San Paolo. Il tempo per incontrarsi con il presidente delle Comore, piccolo stato insulare africano, Luiz Inácio Lula da Silva, invitato dal Giappone al G7, ieri lo ha trovato. Di incontrarsi con Vladimir Zelensky, invece, proprio non c'è stato verso di convincerlo, almeno sino a ieri notte. Del resto come scritto da Bloomberg «la presenza al vertice del presidente ucraino, che non era prevista di persona, ha messo a disagio la delegazione brasiliana» e «innervosito» Lula, che negli ultimi mesi ha più volte criticato Zelensky mentre ha abbracciato Sergei Lavrov, libero di dire nella capitale verde-oro che sul conflitto ucraino «Brasile e Russia hanno una visione unica» senza essere smentito. Non bastasse, oltre che all'invito ignorato di Zelensky, oramai da 36 ore Lula non risponde neanche alla richiesta di un colloquio vis a vis di Joe Biden e, anzi, ieri il brasiliano ha diffuso la sua agenda di oggi dove c'è sì l'incontro (45 minuti) con Azali Assoumani delle Comore, ma zero secondi per l'inquilino della Casa Bianca e il leader ucraino. Se il primo ministro indiano, Narendra Modi, ha invece incontrato subito Zelensky, delusi sono gli Stati Uniti, con i membri del governo americano che ieri hanno annunciato a tutti l'invito fatto a Lula. Soprattutto Jake Sullivan, consigliere per la sicurezza degli Stati Uniti, che ha chiarito che Biden vuole parlargli dell'Ucraina, anche se ha negato ai media ci sia pressione. «Penso che pressione sia la parola sbagliata. Non è così che il presidente Biden opera con questi importanti leader, come Lula», ha risposto.
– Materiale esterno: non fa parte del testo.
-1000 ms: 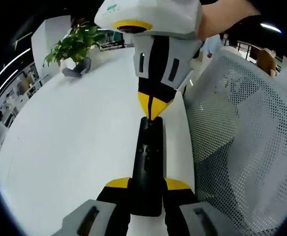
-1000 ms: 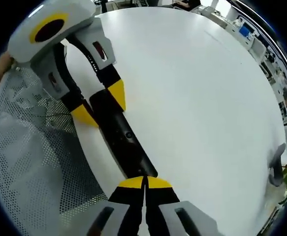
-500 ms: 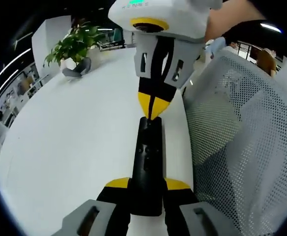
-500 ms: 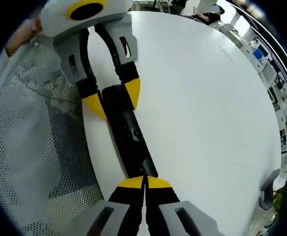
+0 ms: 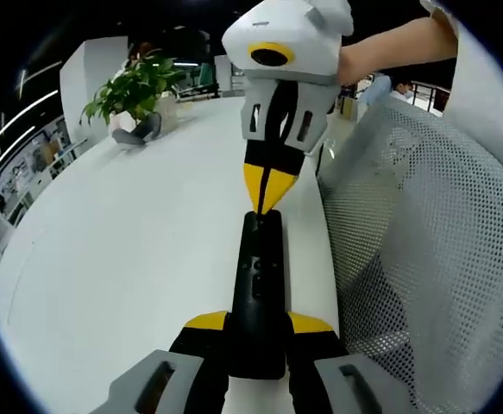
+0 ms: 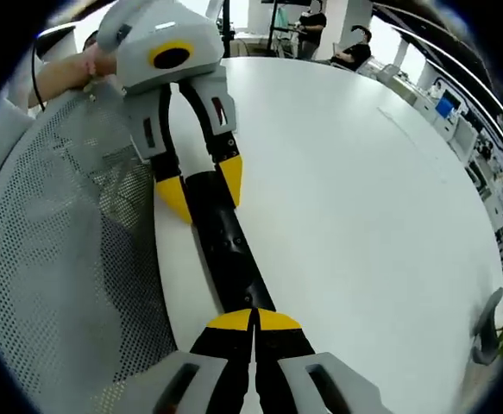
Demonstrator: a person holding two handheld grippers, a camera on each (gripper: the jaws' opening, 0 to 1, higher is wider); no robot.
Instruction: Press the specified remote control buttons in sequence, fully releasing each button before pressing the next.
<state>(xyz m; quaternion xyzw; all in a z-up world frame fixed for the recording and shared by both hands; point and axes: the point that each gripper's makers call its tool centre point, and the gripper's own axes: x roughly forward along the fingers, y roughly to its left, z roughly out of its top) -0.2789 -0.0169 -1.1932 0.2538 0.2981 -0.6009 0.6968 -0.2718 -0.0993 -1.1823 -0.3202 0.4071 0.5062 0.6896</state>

Dal canto suo il presidente brasiliano nel suo discorso tenuto ieri ha attaccato il neoliberismo, ha chiesto per il suo paese un seggio permanente al Consiglio di Sicurezza dell'Onu, spinto per l'Africa nel G20 e citato la crisi in Argentina per criticare il Fondo Monetario Internazionale. Poi ha incontrato Kristalina Giorgeva, il direttore generale del FMI a porte chiuse e, subito dopo la stretta di mano aperta alla stampa, lo si è di nuovo sentito difendere l'Argentina. Ma cosa vuole Lula? Riformare Banca Mondiale e Fondo Monetario in primis ma poi ha anche ribadito la sua contrarietà alle privatizzazioni che, a suo dire, servono solo gli interessi dei paesi ricchi. Sua intenzione dichiarata è rafforzare l'alleanza del Brasile con i Paesi del Sud globale e la Cina, appoggiare la multipolarità che cerca Mosca da quando si è dissolta l'Urss e fare del Brasile il perno dell'America latina e della lotta contro il cambiamento climatico. Per questo ieri ha incontrato il presidente dell'Indonesia, Joko Widodo, con cui ha discusso di come salvare le foreste, rafforzando con lui la neutralità bilaterale sulla guerra della Russia contro l'Ucraina.
Non sorprende che oltre a Lula, assai critica con il blocco del G7 sia anche la Cina, che ieri ha espresso «forte insoddisfazione» e «ferma opposizione» al comunicato dei leader delle sette grandi economie più sviluppate che hanno riaffermato l'importanza della pace e della stabilità nello Stretto di Taiwan.
«Incurante delle serie preoccupazioni della Cina, il G7 insiste nel manipolare le questioni relative a Taiwan, diffamando e attaccando la Cina e interferendo in modo grossolano nei suoi affari interni», recitava ieri la dura nota del ministero degli Esteri di Pechino.